Just an expression of interest if anyone is free to fish in the lake, im open to anywhere around the lake as i have only tried around the south and once at swansea.

times are flexible

So all you newcastle/coasties/lake macquarians post up if your interested (johnny, saysme, dean1, rawprawn to name a few)

Cheers Timm


----------



## Dean1 (Jan 3, 2008)

Im good till 4pm. Early start also fine.
Anywhere in particular in mind?
Most bays near me are choked with juv whiting at the moment though did land 4 keepers last sunday. Great fun on 2lb braid.
My bro got a few bream and good whiting on tues from salts bay near swansea heads. Need a runout for the bream though.


----------



## driftr (Sep 4, 2006)

i think salts bay is where i have fished before.

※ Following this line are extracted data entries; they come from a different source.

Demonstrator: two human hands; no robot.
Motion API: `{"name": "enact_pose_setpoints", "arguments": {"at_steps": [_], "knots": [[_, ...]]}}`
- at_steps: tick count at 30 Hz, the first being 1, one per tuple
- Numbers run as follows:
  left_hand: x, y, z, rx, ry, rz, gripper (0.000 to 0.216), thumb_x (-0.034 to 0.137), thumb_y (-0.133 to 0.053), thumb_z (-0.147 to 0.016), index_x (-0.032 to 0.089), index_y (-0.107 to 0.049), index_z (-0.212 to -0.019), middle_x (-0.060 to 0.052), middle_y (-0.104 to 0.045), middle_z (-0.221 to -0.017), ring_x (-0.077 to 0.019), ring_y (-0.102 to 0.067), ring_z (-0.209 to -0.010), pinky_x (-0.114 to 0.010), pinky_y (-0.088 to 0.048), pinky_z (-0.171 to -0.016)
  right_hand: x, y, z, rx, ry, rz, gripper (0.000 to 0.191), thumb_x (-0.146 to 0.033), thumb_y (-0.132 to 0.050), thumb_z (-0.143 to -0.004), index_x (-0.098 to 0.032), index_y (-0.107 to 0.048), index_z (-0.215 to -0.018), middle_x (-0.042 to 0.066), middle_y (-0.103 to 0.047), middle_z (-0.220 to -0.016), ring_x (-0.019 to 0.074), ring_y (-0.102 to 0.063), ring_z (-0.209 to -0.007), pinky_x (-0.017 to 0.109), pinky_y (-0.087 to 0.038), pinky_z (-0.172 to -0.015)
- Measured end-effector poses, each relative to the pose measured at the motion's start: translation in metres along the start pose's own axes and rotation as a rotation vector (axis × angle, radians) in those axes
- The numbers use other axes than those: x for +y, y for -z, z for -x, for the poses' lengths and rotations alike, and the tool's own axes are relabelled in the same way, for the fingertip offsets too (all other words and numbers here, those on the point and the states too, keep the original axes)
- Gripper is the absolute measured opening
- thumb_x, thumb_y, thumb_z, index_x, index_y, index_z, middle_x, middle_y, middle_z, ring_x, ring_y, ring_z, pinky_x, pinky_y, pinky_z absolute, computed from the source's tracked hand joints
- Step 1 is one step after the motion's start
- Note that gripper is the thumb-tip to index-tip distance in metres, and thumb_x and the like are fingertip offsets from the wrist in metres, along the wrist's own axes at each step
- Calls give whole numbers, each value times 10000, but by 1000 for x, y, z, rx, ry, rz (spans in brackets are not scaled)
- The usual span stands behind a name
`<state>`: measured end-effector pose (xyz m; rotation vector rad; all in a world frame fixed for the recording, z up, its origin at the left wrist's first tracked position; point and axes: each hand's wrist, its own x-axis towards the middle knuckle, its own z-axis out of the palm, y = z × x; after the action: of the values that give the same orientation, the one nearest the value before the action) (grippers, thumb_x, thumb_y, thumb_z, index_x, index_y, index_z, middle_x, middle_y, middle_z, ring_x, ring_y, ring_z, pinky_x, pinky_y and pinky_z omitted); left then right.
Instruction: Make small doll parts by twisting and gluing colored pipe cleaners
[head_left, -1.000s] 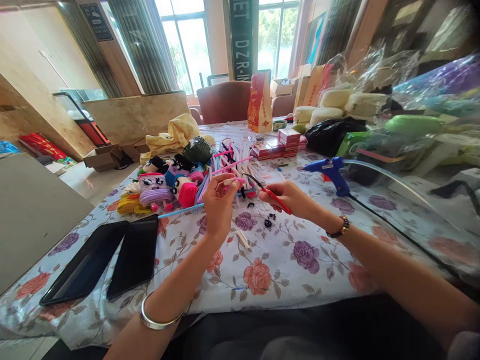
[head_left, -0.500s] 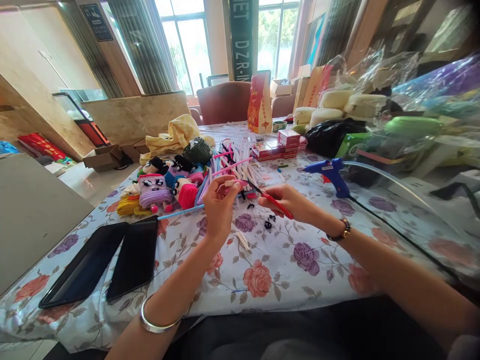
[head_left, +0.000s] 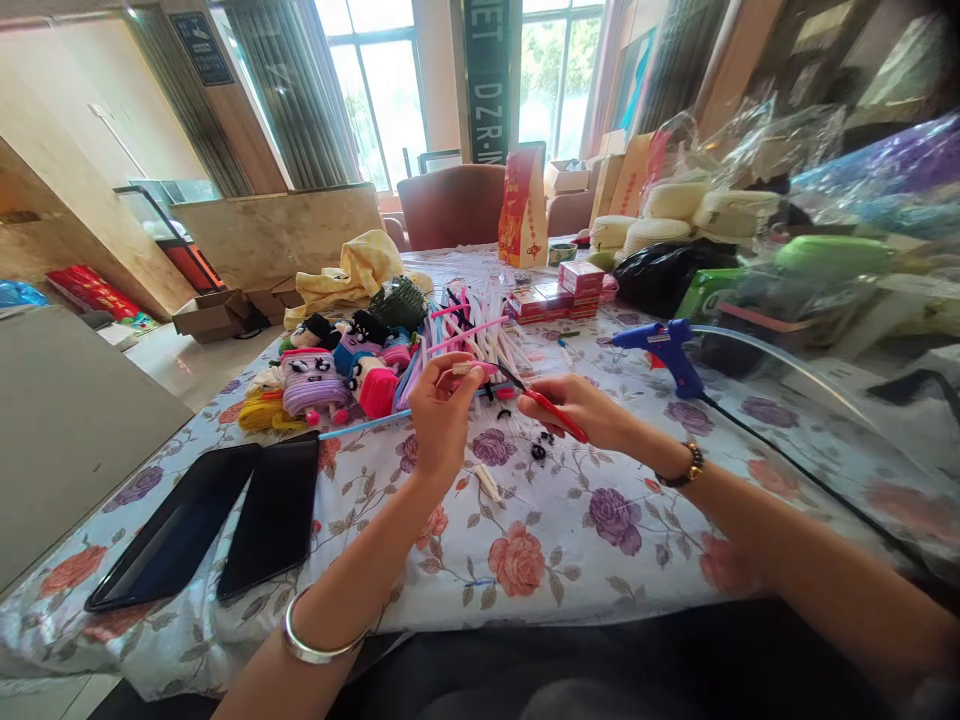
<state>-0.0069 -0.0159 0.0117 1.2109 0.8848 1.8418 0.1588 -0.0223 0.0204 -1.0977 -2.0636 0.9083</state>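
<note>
My left hand (head_left: 442, 410) is raised over the flowered tablecloth (head_left: 540, 520), its fingers pinched on a small pink piece (head_left: 472, 369) at the fingertips. My right hand (head_left: 581, 408) is closed round red-handled scissors (head_left: 553, 412), whose dark blades reach left to the pink piece. Just beyond the hands lies a heap of pink, white and blue pipe cleaners (head_left: 472, 330). Small black bits (head_left: 538, 445) lie on the cloth under the scissors.
Knitted dolls (head_left: 330, 375) sit at the left of the heap. Two dark tablets (head_left: 217, 520) lie near the left front edge. A blue glue gun (head_left: 667, 350) with its black cord stands at the right. Red boxes (head_left: 559, 290), a red bag (head_left: 523, 205) and plastic-wrapped goods fill the back right.
The scissor blades have closed in on the pink piece between my left fingers. Both hands stay almost in place; the view has shifted slightly.
</note>
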Motion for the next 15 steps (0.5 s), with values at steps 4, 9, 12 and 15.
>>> {"name": "enact_pose_setpoints", "arguments": {"at_steps": [4,9,12,15], "knots": [[0,0,0,7,17,-1,155,185,-696,-649,189,-623,-786,19,-646,-726,-104,-626,-710,-234,-497,-716,2,1,-1,17,-39,-28,500,-614,-535,-770,-169,-461,-555,-54,-395,-445,46,-323,-407,221,-214,-414],[-1,0,0,13,12,8,168,194,-707,-640,185,-619,-783,19,-645,-725,-109,-626,-712,-246,-494,-722,7,3,-2,24,-78,-100,490,-605,-533,-780,-174,-450,-562,-49,-418,-453,48,-347,-400,216,-238,-396],[-2,0,-1,15,9,-1,160,195,-704,-646,186,-622,-784,17,-647,-732,-110,-626,-717,-244,-493,-720,7,2,-2,-24,-67,-176,485,-599,-524,-790,-181,-429,-566,-48,-430,-470,50,-363,-413,212,-260,-397],[-2,0,0,4,1,-11,153,195,-702,-653,186,-626,-785,17,-645,-732,-106,-626,-714,-234,-493,-710,6,0,-3,-69,-62,-233,496,-609,-516,-789,-185,-412,-556,-53,-415,-455,47,-360,-401,210,-258,-387]]}}
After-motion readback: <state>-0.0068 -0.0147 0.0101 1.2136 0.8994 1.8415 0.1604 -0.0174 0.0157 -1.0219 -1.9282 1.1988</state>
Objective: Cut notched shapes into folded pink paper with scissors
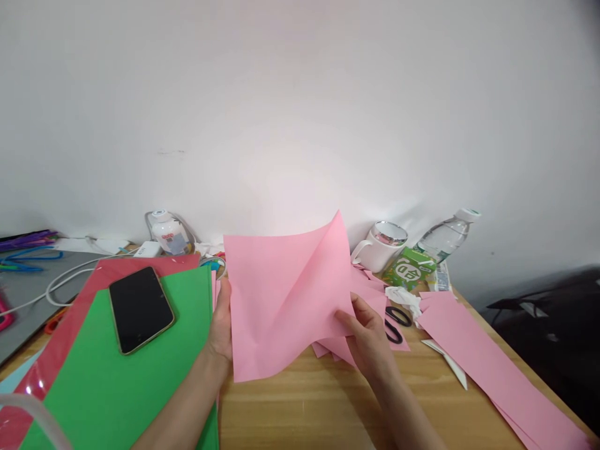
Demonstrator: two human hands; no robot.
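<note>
I hold a square pink sheet of paper (281,300) upright above the wooden table (328,406). My left hand (220,325) grips its left edge, fingers hidden behind the sheet. My right hand (368,334) pinches the lower right edge, where the sheet bends forward along a diagonal crease. More pink paper pieces (370,287) lie on the table just behind the sheet.
A black phone (139,307) rests on green paper (117,375) over red paper (70,325) at left. Black scissors (396,322), pink strips (487,362), a white mug (382,245), a green carton (407,269) and a water bottle (445,236) sit at right. Cables (65,278) and a small white bottle (166,232) lie at back left.
</note>
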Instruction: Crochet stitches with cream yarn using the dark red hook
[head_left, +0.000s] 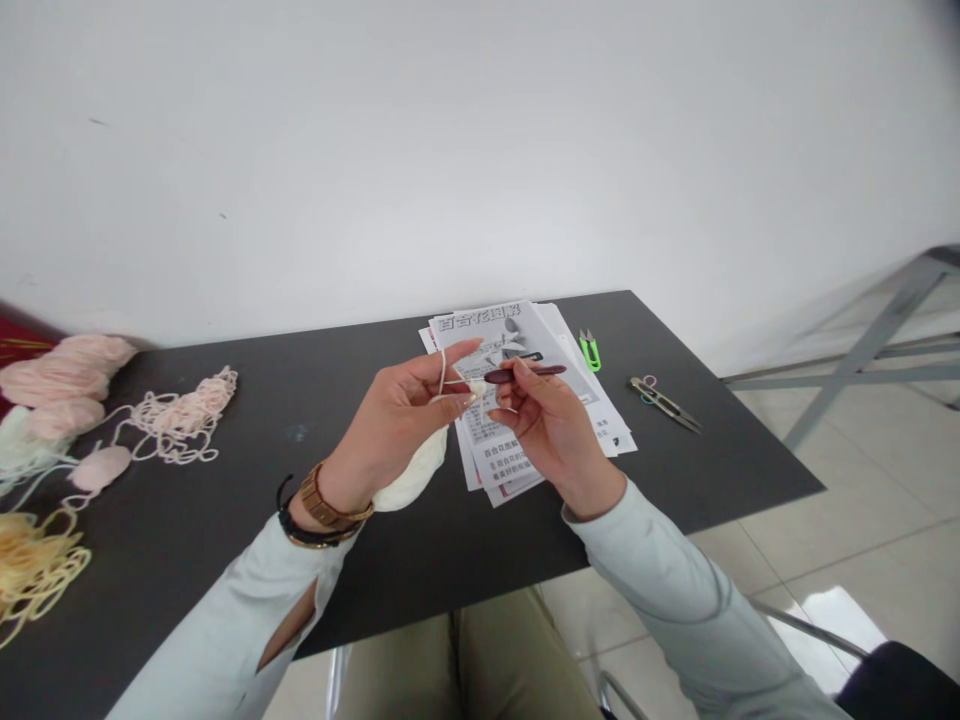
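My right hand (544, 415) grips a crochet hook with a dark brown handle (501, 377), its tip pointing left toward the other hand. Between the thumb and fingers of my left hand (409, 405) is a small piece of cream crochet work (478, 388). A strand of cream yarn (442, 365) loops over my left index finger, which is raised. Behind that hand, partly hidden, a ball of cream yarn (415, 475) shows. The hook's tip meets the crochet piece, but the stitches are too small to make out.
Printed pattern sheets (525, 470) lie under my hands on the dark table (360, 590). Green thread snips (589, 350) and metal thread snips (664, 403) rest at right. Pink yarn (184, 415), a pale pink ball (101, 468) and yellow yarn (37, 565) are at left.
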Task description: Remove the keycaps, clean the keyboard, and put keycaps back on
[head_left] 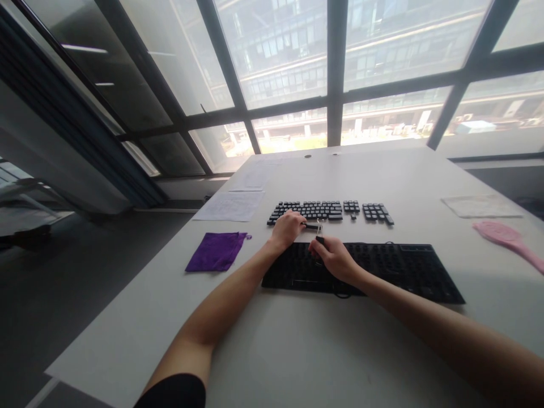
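My left hand has its fingers closed on one end of a long dark keycap, which looks like a space bar. In my right hand is a keycap puller, its wire loops pointing up beside the far end of that keycap. Both hands are over the far left part of a black keyboard base, whose keycaps appear to be off. Just beyond them, loose black keycaps lie on the table, arranged in keyboard order. The other ends of my fingers' grips are partly hidden.
The white table reaches to the windows. To the left are a purple drawstring pouch and sheets of paper. A pink brush-like item and a flat pale packet lie at the right. A cable shows by the keyboard's near edge.
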Demonstrator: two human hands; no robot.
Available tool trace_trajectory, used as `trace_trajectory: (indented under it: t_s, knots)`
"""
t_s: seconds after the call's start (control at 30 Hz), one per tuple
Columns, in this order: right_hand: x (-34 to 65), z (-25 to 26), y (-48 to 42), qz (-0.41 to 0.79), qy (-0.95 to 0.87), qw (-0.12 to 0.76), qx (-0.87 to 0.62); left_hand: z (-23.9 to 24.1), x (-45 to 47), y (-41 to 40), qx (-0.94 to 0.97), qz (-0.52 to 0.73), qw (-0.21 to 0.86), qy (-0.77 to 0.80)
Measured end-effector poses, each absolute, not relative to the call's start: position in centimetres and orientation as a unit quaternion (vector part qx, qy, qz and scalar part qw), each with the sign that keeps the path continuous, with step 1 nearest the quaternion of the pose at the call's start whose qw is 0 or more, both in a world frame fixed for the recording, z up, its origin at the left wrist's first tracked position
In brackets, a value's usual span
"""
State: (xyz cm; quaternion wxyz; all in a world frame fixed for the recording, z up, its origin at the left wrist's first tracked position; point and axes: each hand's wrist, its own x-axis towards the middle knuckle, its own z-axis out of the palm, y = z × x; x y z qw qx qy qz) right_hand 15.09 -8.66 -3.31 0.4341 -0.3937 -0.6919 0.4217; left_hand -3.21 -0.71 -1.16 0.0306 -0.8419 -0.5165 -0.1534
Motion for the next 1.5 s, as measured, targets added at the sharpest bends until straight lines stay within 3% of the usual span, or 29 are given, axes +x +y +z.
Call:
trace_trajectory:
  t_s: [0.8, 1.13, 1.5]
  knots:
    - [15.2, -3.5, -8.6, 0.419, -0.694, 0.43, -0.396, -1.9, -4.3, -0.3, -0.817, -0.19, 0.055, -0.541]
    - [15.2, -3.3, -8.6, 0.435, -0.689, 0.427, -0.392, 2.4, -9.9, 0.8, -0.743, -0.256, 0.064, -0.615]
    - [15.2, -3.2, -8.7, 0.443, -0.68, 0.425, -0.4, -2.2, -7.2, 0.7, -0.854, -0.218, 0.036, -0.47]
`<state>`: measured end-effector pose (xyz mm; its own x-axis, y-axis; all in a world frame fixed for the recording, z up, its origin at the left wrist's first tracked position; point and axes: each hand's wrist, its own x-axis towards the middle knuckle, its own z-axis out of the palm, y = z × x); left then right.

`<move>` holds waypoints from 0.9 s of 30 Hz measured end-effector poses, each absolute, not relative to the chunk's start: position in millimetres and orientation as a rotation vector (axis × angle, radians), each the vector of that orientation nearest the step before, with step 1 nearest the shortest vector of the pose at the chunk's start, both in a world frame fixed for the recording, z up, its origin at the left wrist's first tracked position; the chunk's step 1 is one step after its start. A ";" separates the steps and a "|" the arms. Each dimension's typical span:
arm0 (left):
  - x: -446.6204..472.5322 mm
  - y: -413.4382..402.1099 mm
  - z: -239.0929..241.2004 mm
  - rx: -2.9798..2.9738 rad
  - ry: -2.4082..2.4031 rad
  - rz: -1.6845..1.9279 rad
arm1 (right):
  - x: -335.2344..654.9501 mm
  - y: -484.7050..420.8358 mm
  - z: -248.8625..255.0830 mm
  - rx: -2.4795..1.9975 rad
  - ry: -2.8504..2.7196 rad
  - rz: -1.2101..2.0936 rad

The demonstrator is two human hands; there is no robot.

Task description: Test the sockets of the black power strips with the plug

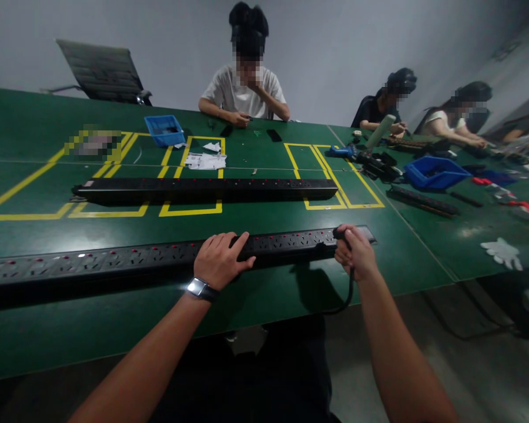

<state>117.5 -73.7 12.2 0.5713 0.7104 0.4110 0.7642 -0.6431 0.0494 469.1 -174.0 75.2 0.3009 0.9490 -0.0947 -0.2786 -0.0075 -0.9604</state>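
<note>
Item one: long black power strip with a row of sockets and small red switches (114, 259), lying lengthwise on the green tabletop (264, 305), near its front edge; the strip's left end runs out of view.

Left hand (218, 258): laid over the strip's middle, fingers side by side, thumb spread away from them. Silver-faced watch on a dark band (198, 286), worn on that wrist.

Right hand (355, 251): at the strip's right end, fingers curled into a fist around a black flexible cable (351, 288), which hangs down on the near side of the strip; whether the fist touches the strip cannot be told.

Beyond the strip, roughly parallel and apart from it: second black power strip (211, 189), lying across yellow tape outlines (189, 210).

Farther beyond: blue plastic bin (163, 140); torn white printed paper (205, 161); flat black rectangular object (274, 136); seated person in a white T-shirt (223, 85), one hand raised to the face; grey ribbed office chair (99, 67).

Beyond the strip's right end: short black strip-like piece (423, 201); angular blue tray (436, 181); two co-workers, blurred.

Right of the strip: crumpled white glove (501, 254).
</note>
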 end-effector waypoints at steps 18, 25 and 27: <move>73.4 -57.9 15.7 -2.720 -1.189 -0.348 | 454.5 -195.4 73.6 -1.084 -0.693 1.183; -35.6 -41.9 3.6 -2.682 -1.135 -0.282 | 408.6 -181.5 65.3 -1.004 -0.672 1.301; -59.4 -39.1 2.5 -2.668 -1.127 -0.277 | 384.7 -173.4 60.3 -0.982 -0.667 1.343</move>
<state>-59.4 -39.1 2.5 0.6858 0.6791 0.2618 0.7230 -0.6769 -0.1383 384.7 -173.4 60.3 0.1465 0.9796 -0.1373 -0.4823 -0.0505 -0.8746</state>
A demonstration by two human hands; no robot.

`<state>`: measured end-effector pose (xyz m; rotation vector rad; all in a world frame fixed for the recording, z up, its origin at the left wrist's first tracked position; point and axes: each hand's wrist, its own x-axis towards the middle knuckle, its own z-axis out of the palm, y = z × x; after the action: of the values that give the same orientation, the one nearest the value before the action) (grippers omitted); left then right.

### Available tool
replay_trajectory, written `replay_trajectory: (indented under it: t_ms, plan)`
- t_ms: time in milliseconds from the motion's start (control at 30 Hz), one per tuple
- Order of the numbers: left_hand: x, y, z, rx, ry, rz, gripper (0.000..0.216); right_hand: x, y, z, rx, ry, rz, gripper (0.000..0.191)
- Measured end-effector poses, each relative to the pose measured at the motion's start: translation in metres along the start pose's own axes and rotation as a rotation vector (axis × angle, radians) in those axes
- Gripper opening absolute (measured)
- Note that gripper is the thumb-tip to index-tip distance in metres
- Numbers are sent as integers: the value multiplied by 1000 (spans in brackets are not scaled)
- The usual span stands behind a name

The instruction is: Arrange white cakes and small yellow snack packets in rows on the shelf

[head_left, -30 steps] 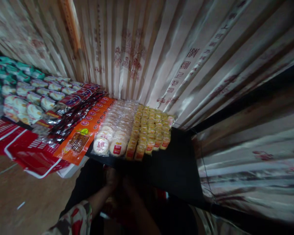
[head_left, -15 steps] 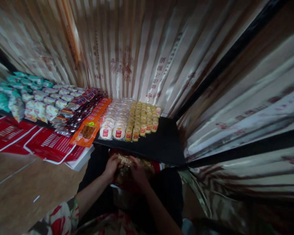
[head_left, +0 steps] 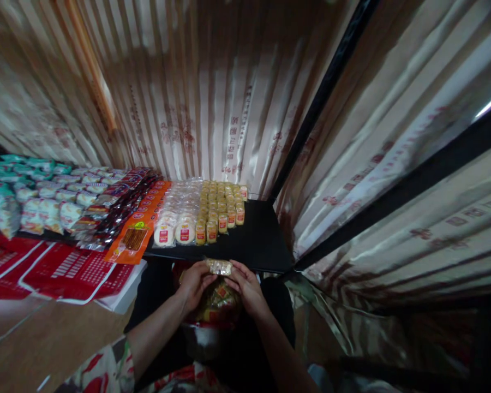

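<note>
Just below the front edge of a black table (head_left: 262, 245), my left hand (head_left: 194, 284) and my right hand (head_left: 247, 286) together hold a small clear-wrapped snack packet (head_left: 219, 266), one hand at each end. Both hands have their fingers closed on it. Under my hands sits an open red bag (head_left: 215, 305) with more wrapped snacks inside. On the table lie rows of small yellow snack packs (head_left: 221, 204) and round white cakes in clear wrap (head_left: 180, 215).
Orange packets (head_left: 141, 221), dark red packets (head_left: 114, 199) and green-white packets (head_left: 28, 191) cover the table to the left. Red printed bags (head_left: 65, 267) hang over the front edge. Pleated satin curtains (head_left: 213, 103) close off the back and right. Wooden floor (head_left: 45, 338) lies at lower left.
The view has tilted down and pulled back. My hands have come up out of the red bag, lifting one wrapped snack packet to the table's edge.
</note>
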<state>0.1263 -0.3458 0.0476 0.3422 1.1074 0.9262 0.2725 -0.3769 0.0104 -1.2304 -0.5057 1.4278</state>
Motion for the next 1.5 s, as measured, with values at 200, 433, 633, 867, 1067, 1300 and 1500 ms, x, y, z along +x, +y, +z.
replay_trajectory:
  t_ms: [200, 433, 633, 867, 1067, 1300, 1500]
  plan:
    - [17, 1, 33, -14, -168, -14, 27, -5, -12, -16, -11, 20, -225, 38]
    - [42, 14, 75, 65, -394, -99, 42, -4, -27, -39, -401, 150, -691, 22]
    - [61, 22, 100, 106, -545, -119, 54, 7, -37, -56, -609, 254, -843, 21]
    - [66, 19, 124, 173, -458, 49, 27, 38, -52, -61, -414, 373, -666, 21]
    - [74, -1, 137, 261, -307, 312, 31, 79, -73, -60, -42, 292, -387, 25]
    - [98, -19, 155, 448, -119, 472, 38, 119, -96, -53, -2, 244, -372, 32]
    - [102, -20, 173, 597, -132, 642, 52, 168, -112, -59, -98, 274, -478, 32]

i liked the look of belmont i think, where the http://www.lmyc.com.au/is.


----------



## Dean1 (Jan 3, 2008)

Its V shallow for a long way out there with weed beds, but an easy launch, and can head around towards green point (North ish) and there are alot of rocky outcrops and a rocky reef just off shore there. Have caught bream and pinkys in the past from reef. What time you wanna go?
Im heading out soon for a bash just havent picked the spot yet if you wanted to go somewhere close this arvo.


----------



## driftr (Sep 4, 2006)

shallow water is good for poppers 

i cant go out this afternoon have to tend to the horse


----------



## Dean1 (Jan 3, 2008)

No probs
wat time sun


----------



## saysme (Apr 29, 2007)

Hi Driftr
Finish my second night shift on sunday morning so I'm a no go unfortunately. The shallow weed beds have been great for flatties if you have the patience to fish them  
Have fun.


----------



## driftr (Sep 4, 2006)

Johnny might be coming up around 11ish i think.

what time is good for your dean? i havent checked the tides or anything but i know poppers work well early morning.
Depends how long you want to be out for also..

7am start? or 6?

there is a launch spot here
http://maps.google.com.au/maps?f=q&...&sspn=0.083467,0.187111&ie=UTF8&t=h&z=16&om=1


----------



## Dean1 (Jan 3, 2008)

im easy 6 or 7


----------



## driftr (Sep 4, 2006)

ok 6am

and we'll stay as long as the fish are biting


----------



## Dean1 (Jan 3, 2008)

See you there.
Do u only chuck lures or bait fish also


----------



## driftr (Sep 4, 2006)

off the yak i mainly use lures but if you want to use bait go for it.
i'll be using my bubble pop and pygmy as i dont really have many other lures... but ive just ordered 4 more


----------